Magistrada conclui ausência de responsabilidade de terceiros no ataque que matou Gerson de Melo Machado

A juíza Michelini de Oliveira Dantas Jatobá, da 1ª Vara Regional das Garantias, determinou o arquivamento do inquérito aberto pela 2ª Delegacia Distrital da Capital que investigava a morte de Gerson de Melo Machado, atacado pela leoa Leona dentro do recinto do Parque Arruda Câmara, na Capital, em 30 de novembro do ano passado. A decisão foi tomada no fim do mês passado e o Portal MaisPB teve acesso ao documento nesta quarta-feira (11).

Na avaliação da magistrada, as apurações realizadas pelos investigadores não apontaram responsabilização criminal de outras pessoas pelo episódio.
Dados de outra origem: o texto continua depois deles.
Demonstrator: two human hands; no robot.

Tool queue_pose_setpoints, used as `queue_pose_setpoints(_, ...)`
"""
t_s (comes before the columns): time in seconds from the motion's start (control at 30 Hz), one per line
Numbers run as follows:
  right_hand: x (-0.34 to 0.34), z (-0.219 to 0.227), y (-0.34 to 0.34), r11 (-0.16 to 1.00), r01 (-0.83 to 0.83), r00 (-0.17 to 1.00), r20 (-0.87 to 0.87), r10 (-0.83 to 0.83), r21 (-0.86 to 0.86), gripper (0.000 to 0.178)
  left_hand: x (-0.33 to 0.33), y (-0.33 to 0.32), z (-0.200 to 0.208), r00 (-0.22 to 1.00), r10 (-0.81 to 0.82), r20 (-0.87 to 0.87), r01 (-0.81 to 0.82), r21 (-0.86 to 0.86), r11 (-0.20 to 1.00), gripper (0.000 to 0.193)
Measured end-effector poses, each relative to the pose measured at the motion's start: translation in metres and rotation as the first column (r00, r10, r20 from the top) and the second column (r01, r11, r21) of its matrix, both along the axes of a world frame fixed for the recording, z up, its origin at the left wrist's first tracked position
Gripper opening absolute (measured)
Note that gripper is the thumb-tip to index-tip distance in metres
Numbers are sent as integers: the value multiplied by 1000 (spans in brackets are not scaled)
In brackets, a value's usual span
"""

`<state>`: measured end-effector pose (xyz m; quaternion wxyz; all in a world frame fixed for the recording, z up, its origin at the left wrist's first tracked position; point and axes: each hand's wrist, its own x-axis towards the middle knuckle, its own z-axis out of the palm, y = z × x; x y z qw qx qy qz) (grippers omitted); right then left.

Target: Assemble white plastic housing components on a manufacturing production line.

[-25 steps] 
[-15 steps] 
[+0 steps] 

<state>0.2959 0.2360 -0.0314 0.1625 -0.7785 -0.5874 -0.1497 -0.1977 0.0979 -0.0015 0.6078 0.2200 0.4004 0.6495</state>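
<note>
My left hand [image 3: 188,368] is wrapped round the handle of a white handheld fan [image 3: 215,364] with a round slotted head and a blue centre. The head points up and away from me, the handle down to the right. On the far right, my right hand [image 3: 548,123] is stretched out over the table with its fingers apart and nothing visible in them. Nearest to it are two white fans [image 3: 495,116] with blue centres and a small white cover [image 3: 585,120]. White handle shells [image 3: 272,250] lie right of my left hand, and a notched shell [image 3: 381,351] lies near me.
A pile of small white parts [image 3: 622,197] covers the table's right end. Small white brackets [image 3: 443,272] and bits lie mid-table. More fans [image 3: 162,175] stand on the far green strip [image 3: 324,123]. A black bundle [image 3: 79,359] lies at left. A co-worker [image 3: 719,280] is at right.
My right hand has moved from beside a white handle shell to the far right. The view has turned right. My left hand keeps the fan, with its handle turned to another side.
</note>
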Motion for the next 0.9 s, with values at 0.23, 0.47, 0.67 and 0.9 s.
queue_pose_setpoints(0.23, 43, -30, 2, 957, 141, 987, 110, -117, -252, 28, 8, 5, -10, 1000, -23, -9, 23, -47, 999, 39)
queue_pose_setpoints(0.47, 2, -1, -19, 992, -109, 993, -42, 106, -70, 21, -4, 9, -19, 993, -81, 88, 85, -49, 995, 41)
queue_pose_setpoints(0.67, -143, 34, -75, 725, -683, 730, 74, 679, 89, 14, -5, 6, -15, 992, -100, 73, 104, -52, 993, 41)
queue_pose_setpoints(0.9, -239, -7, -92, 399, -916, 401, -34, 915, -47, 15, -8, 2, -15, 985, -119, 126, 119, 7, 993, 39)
Conforme o relatório juntado ao processo, a dinâmica dos fatos indicou que a própria conduta da vítima foi o elemento determinante para o desfecho fatal, afastando a configuração de autoria ou tipicidade penal atribuível a terceiros.

Segundo as conclusões policiais citadas na decisão, o homem conhecido como “Vaqueirinho” escalou voluntariamente as barreiras de proteção do recinto e, apesar de alertas feitos por agentes de segurança e por frequentadores do local, ultrapassou os obstáculos físicos e entrou na área onde estava o animal. A investigação registrou que a vítima utilizou uma árvore da espécie Cecropia sp. (embaúba) para descer até o interior da jaula, momento em que o instinto territorial da leoa se manifestou, ocasionando o ataque.

O documento judicial também registra que a rapidez da ação impediu qualquer intervenção eficaz da equipe de segurança do parque antes do ingresso da vítima no espaço confinado.

Além disso, a juíza considerou o laudo técnico do IBAMA, que atestou conformidade da estrutura do Parque da Bica com os padrões de segurança exigidos. O relatório técnico apontou que o recinto possui muros de alvenaria com altura estimada em 8,0 metros e telas de proteção inclinadas em 45 graus (negativa), projetadas para evitar fugas dos animais e dificultar invasões externas. Para a magistrada, essas barreiras demonstram que o Estado, na administração do parque, cumpriu o dever de cuidado necessário.

O entendimento judicial também levou em conta depoimentos dos responsáveis pelo manejo: a bióloga Marília Gabriela Maia e o tratador Everton Bruno de Brito Lima confirmaram a regularidade do manejo e a integridade das instalações, o que, segundo a decisão, corrobora a conclusão de que o evento escapou à previsibilidade e ao controle dos responsáveis.

Ao decidir pelo arquivamento, a juíza ainda mencionou o histórico de saúde mental de Gerson, relatado pela conselheira tutelar Verônica Silva de Oliveira, e afirmou que tal circunstância reforça a inexistência de dolo ou culpa de terceiros. Para a formação de eventual crime, explicou a magistrada, seria necessário demonstrar nexo causal entre ação ou omissão de terceiros e o resultado morte, vínculo que, no caso, foi rompido pela conduta exclusiva da vítima ao transpor barreiras eficazes e desconsiderar advertências verbais.

Com isso, o inquérito foi arquivado por ausência de elementos que apontem responsabilidade penal de outras pessoas envolvidas na administração e manejo do Parque Zoobotânico.